**What the exercise asks**
Exactly as it appears, restate the whole listing.

* * *

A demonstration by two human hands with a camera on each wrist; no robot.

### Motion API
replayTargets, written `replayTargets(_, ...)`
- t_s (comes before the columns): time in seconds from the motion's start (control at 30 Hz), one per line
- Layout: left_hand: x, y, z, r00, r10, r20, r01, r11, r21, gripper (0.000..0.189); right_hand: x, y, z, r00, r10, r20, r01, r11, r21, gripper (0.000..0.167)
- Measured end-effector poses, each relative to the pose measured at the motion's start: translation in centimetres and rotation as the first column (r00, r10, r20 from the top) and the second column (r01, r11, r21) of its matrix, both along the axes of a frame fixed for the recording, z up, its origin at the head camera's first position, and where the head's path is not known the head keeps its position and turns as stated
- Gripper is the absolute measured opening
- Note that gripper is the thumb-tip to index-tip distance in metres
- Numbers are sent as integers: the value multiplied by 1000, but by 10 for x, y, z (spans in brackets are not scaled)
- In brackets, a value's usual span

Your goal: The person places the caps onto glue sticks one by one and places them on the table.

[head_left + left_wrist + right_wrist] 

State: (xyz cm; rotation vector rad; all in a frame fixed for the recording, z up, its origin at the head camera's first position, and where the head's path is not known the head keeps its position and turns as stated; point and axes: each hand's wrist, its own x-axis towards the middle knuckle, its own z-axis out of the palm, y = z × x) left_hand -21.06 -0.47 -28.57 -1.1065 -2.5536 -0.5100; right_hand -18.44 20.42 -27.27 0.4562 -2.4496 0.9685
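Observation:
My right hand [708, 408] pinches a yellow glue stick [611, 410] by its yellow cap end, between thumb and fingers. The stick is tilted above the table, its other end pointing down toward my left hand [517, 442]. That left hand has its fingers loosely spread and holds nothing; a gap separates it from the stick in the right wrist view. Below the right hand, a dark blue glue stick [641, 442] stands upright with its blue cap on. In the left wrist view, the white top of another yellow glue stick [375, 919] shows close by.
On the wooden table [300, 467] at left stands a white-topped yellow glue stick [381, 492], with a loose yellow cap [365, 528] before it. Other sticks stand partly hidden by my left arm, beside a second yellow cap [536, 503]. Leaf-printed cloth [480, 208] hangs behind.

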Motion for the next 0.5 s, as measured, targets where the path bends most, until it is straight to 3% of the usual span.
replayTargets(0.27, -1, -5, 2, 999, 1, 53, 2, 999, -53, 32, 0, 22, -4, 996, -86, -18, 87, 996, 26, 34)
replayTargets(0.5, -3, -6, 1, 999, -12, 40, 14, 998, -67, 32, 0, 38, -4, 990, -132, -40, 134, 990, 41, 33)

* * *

**Solution for this task**
A demonstration by two human hands with a camera on each wrist; no robot.

### Motion API
replayTargets, written `replayTargets(_, ...)`
- t_s (comes before the columns): time in seconds from the motion's start (control at 30 Hz), one per line
- Layout: left_hand: x, y, z, r00, r10, r20, r01, r11, r21, gripper (0.000..0.189); right_hand: x, y, z, r00, r10, r20, r01, r11, r21, gripper (0.000..0.167)
- Measured end-effector poses, each relative to the pose measured at the motion's start: translation in centimetres and rotation as the first column (r00, r10, r20 from the top) and the second column (r01, r11, r21) of its matrix, both along the axes of a frame fixed for the recording, z up, its origin at the head camera's first position, and where the head's path is not known the head keeps its position and turns as stated
- Gripper is the absolute measured opening
- Note that gripper is the thumb-tip to index-tip distance in metres
- Numbers are sent as integers: the value multiplied by 1000, but by 10 for x, y, z (spans in brackets are not scaled)
- In brackets, a value's usual span

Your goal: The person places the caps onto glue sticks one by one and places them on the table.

[head_left + left_wrist + right_wrist] 

State: (xyz cm; rotation vector rad; all in a frame fixed for the recording, z up, its origin at the head camera's first position, and where the head's path is not known the head keeps its position and turns as stated; point and axes: each hand's wrist, its own x-axis towards the middle knuckle, its own z-axis out of the palm, y = z × x) left_hand -21.06 -0.47 -28.57 -1.1065 -2.5536 -0.5100; right_hand -18.44 20.42 -27.27 0.4562 -2.4496 0.9685
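Observation:
My right hand [708, 408] pinches a yellow glue stick [611, 410] by its yellow cap end, between thumb and fingers. The stick is tilted above the table, its other end pointing down toward my left hand [517, 442]. That left hand has its fingers loosely spread and holds nothing; a gap separates it from the stick in the right wrist view. Below the right hand, a dark blue glue stick [641, 442] stands upright with its blue cap on. In the left wrist view, the white top of another yellow glue stick [375, 919] shows close by.
On the wooden table [300, 467] at left stands a white-topped yellow glue stick [381, 492], with a loose yellow cap [365, 528] before it. Other sticks stand partly hidden by my left arm, beside a second yellow cap [536, 503]. Leaf-printed cloth [480, 208] hangs behind.
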
Motion for the next 0.5 s, as measured, targets where the path bends most, until it is straight to 3% of the usual span.
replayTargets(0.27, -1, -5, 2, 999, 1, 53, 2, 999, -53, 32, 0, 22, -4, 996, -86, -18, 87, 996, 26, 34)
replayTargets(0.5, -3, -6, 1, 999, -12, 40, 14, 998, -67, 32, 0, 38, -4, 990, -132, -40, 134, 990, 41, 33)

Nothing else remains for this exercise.